_Assigned task_
Retype, exactly as they stand, the lines from the start of the data to the line that contains "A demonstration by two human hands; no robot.", both ends included. Leave the pictures out.

_Source data_
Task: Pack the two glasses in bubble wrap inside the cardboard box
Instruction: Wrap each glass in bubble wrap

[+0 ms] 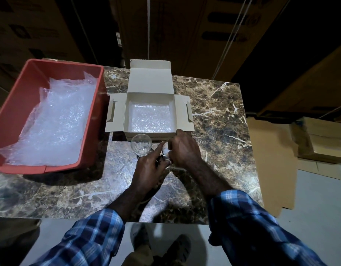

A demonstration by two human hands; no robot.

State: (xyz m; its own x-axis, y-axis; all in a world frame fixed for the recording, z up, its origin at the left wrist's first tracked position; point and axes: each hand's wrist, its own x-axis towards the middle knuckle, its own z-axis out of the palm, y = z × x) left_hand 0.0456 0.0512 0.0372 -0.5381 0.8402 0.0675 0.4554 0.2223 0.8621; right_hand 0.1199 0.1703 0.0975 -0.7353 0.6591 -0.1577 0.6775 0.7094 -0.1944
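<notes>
A marble-patterned table (219, 116) carries everything, seen from above and from its near edge. At its left edge, reaching to the far left corner, sits a red bin (18, 104) heaped with loose bubble wrap (56, 123). The bin's right wall stands just beside the left flap of the cardboard box (182, 112).

The box stands at the middle of the table toward the far edge, open, its lid folded back over that edge and its side flaps spread flat to either side. A sheet (150, 118) of the same wrap lies flat on the box floor.

Just in front of the box's near wall stands one glass (141, 145), upright on the table, mouth up and empty. The second glass (165, 151) is right beside it, toward the right, between the two hands and mostly hidden by them; only a bit of clear rim and wall shows.

The right hand (185, 150) is curled over that second glass from the right, fingers closed on it, knuckles near the box's near right corner. The left hand (148, 169) meets it from the near side, forefinger stretched up along the glass and the other fingers folded in beneath; whether they truly clamp the glass cannot be told. Both arms wear blue plaid sleeves (248, 223).

Off the table's right edge, flat cardboard (269, 162) lies on the floor.
</notes>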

_Result for this exercise_
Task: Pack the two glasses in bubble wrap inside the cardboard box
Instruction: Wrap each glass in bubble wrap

[+0 ms] 

A demonstration by two human hands; no robot.

Now the exercise is finished.